Türkiye’de çok şey, çözüm gerektiren sorunlara önerilen çözüm yöntemleri bana hep o ünlü Bektaşi fıkrasını hatırlatmaktadır; Bektaşi’nin önüne iki farklı şarap getirilir, hangisinin daha iyi olduğu sorulur, birincisini tadan Bektaşi ikincisinin daha iyi olduğunu söyler, kendisine daha onu tatmadın ama dendiğinde de “birincisinden kötüsü olamaz” yanıtını verir.
Anayasa 127’de ifadesini bulan belediye seçilmiş organlarının, belediye başkanları, encümen ve belediye meclisi üyeleri, görevden alınma düzenlemeleri de bu fıkraya benzemektedir; popülizm yapmaya gerek yoktur, belediye başkanları yani seçilmişler görevden alınamazlar diye bir kural olamaz ama görevden alma evrensel hukuka uygun neden ve koşullarla çok daha temsili ve meşru bir otorite tarafından gerçekleştirilmelidir, bu otorite de İçişleri bakanları olamaz.
Benzer bir sorun milletvekilliklerinin düşürülmesi için de mevcuttur, bir milletvekili bu görevi sürdürmesini olanaksız kılan suçlar işleyebilir ama müeyyide çok daha meşru ve temsili organlar tarafından, nitelikli çoğunlukla alınacak kararlara dayanmalıdır.
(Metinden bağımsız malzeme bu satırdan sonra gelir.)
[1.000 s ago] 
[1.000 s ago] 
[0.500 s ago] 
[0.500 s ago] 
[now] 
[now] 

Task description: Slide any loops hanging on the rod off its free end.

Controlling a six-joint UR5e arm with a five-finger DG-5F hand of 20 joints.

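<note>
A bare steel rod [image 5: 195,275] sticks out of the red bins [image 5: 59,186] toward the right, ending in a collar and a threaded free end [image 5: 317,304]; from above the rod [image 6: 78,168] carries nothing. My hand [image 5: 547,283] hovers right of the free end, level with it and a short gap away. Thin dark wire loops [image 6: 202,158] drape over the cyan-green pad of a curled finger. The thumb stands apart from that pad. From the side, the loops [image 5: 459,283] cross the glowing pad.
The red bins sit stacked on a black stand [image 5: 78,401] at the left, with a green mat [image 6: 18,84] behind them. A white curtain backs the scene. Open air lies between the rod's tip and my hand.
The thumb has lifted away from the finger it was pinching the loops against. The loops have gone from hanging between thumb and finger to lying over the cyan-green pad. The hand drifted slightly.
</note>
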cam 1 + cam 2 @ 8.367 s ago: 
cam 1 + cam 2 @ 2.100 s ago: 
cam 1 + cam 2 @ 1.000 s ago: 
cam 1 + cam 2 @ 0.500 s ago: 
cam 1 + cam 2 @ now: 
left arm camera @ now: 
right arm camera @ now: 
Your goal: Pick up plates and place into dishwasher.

Hem belediye organları hem de milletvekilleri için ise ifade özgürlüğü temelli, kürsüde ya da dışarıda, hiçbir açıklama, davranış için, mesela taziye çadırlarını ziyaret, görevden alma kararı verilemez, kimse bu kararı meşru göremez.
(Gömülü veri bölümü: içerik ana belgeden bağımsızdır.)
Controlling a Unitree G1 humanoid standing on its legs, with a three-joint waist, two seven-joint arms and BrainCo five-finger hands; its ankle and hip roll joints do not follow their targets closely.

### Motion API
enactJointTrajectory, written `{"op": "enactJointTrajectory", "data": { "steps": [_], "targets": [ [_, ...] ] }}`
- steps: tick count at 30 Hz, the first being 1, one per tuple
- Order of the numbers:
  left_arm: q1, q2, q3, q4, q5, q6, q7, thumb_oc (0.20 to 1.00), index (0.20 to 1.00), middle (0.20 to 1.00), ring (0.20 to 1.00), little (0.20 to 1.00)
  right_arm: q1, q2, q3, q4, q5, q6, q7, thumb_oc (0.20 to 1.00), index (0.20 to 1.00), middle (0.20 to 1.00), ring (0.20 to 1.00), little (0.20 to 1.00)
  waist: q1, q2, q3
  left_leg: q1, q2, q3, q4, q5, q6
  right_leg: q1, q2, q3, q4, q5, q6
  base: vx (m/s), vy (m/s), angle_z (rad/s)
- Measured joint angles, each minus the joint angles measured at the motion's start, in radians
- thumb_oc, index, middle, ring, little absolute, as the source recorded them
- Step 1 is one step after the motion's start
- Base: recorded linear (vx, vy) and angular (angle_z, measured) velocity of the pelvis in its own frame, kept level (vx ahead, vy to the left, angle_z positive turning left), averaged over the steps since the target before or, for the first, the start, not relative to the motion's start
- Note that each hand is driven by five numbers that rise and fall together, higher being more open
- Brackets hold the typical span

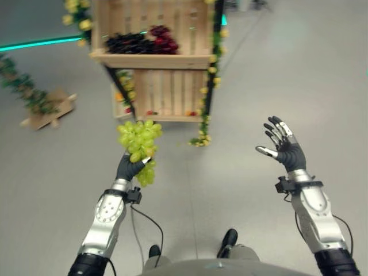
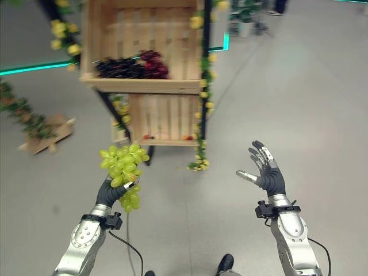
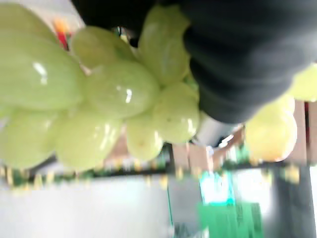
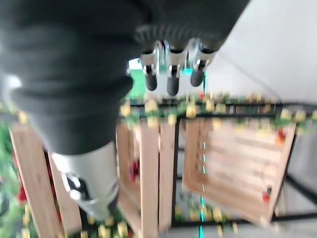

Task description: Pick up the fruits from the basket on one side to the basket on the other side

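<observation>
The left hand (image 1: 130, 167) is nearest, raised in front of the robot with its fingers clenched round a bunch of green grapes (image 1: 140, 144); the bunch stands up above the palm and spills down beside it, its long axis roughly upright, well clear of the floor (image 1: 241, 103); in the left wrist view the grapes (image 3: 114, 94) sit pressed against the dark cover. Ahead stands the wooden crate stand (image 1: 155, 57); its upper crate holds dark grapes (image 1: 141, 41), the lower crate (image 1: 167, 95) lies straight beyond the held bunch. The left hand is the nearer to it; the right hand (image 1: 283, 145) hangs apart, fingers spread and holding nothing.
</observation>
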Motion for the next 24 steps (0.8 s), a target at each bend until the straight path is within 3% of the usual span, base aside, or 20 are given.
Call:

Ancak, 70’li yıllarda, şimdi isimlerini ve partilerini belirtmek istemiyorum, milletvekillerinin Avrupa’da eroin ticaretine girdiği yerel polis, İnterpol tarafından saptanmış idi; şahsen, bir uyuşturucu kaçakçısının, İnterpol ve yargı kararı (yabancı ülke) ile kesinleşen durum ortada iken, Türkiye’de yasama yetkisini kullanması, yasalar için parmak kaldırması, komisyonlarda görev yapması kabul edilebilecek bir şey değildir.
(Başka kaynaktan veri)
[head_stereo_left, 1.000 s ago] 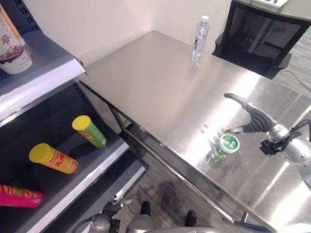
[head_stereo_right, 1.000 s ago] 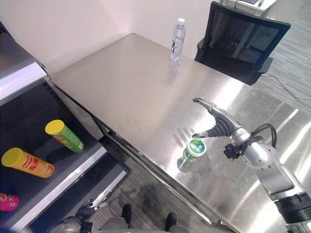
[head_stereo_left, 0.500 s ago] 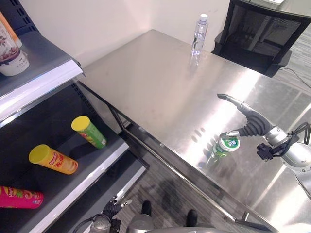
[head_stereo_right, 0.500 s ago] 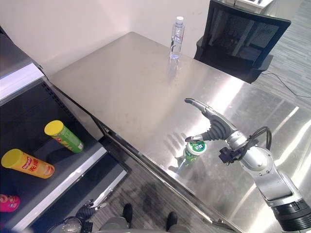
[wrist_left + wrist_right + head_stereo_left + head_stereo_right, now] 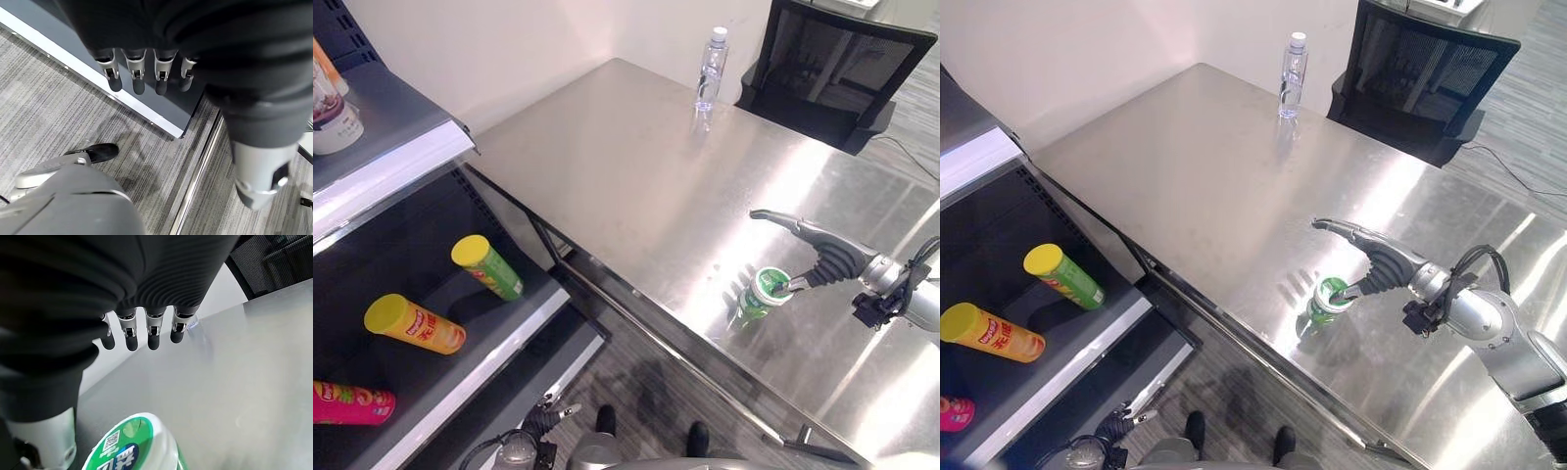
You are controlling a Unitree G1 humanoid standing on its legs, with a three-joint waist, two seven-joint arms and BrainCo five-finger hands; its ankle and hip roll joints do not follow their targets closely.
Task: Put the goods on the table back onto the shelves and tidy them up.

Gelelim son kez maalesef çok tartışmadığımız Anayasanın 127. Maddesi’ne; bu maddeye evrensel hukuka uygun alternatifler üretmeden kayyım meselesinin de tartışılması maalesef bir ölçüde havada kalmaktadır.
Söz konusu Anayasa maddesinin 4. Paragrafı mutlaka çok etraflı bir tartışma ortamına sokulmalı ve yapılabilir alternatifler getirilmelidir; yukarıda da belirttiğim gibi mahalli idarelerin seçilmiş organlarının İçişleri Bakanının kararı ile görevden geçici dahi olsa, kesin hükme kadar da olsa, uzaklaştırılabilmesi düşünülebilecek alternatiflerin en kötüsüdür ama necip ülkemizde, nedendir bilinmez, siyasi tartışmalar daima hukuk tartışmalarının önünde olduğu için, bu mevcut statüye alternatif gündeme gelememektedir.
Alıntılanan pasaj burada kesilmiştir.